What you are asked to do: Copy out the data below. Keep every word as it is.

Data shown:
========

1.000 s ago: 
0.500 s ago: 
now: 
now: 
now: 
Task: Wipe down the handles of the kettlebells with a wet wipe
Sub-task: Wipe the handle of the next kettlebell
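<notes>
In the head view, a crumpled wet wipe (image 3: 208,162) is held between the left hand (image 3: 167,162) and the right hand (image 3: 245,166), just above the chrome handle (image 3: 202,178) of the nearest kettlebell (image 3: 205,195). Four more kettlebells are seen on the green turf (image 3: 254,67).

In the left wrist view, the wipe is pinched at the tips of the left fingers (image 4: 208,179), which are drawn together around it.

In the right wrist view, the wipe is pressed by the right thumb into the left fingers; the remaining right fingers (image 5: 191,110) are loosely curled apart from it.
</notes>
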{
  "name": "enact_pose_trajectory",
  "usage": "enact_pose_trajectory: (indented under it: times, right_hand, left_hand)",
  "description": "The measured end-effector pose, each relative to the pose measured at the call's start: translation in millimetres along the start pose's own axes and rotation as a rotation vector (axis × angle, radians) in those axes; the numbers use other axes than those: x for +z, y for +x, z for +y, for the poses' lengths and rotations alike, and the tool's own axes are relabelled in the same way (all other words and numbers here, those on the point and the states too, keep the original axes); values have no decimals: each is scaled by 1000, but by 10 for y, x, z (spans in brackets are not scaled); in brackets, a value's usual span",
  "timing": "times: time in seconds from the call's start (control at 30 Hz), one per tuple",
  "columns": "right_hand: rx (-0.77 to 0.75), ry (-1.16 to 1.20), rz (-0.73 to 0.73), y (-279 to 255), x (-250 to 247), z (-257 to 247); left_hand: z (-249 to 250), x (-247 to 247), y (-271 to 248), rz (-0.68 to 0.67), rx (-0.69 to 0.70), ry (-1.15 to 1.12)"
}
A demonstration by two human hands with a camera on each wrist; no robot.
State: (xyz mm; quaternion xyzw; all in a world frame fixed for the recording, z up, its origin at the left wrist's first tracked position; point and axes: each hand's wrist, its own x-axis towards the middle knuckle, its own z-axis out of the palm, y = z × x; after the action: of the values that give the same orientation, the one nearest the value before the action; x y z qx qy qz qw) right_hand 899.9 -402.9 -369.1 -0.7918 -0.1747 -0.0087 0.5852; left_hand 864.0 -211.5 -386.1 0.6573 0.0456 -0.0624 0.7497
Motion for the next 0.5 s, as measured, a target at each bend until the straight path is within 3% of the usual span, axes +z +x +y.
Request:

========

Finished task:
1.000 s ago: 
0.500 s ago: 
now: 
now: 
now: 
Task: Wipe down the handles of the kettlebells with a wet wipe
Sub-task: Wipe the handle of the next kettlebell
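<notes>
In the head view, a crumpled wet wipe (image 3: 208,162) is held between the left hand (image 3: 167,162) and the right hand (image 3: 245,166), just above the chrome handle (image 3: 202,178) of the nearest kettlebell (image 3: 205,195). Four more kettlebells are seen on the green turf (image 3: 254,67).

In the left wrist view, the wipe is pinched at the tips of the left fingers (image 4: 208,179), which are drawn together around it.

In the right wrist view, the wipe is pressed by the right thumb into the left fingers; the remaining right fingers (image 5: 191,110) are loosely curled apart from it.
</notes>
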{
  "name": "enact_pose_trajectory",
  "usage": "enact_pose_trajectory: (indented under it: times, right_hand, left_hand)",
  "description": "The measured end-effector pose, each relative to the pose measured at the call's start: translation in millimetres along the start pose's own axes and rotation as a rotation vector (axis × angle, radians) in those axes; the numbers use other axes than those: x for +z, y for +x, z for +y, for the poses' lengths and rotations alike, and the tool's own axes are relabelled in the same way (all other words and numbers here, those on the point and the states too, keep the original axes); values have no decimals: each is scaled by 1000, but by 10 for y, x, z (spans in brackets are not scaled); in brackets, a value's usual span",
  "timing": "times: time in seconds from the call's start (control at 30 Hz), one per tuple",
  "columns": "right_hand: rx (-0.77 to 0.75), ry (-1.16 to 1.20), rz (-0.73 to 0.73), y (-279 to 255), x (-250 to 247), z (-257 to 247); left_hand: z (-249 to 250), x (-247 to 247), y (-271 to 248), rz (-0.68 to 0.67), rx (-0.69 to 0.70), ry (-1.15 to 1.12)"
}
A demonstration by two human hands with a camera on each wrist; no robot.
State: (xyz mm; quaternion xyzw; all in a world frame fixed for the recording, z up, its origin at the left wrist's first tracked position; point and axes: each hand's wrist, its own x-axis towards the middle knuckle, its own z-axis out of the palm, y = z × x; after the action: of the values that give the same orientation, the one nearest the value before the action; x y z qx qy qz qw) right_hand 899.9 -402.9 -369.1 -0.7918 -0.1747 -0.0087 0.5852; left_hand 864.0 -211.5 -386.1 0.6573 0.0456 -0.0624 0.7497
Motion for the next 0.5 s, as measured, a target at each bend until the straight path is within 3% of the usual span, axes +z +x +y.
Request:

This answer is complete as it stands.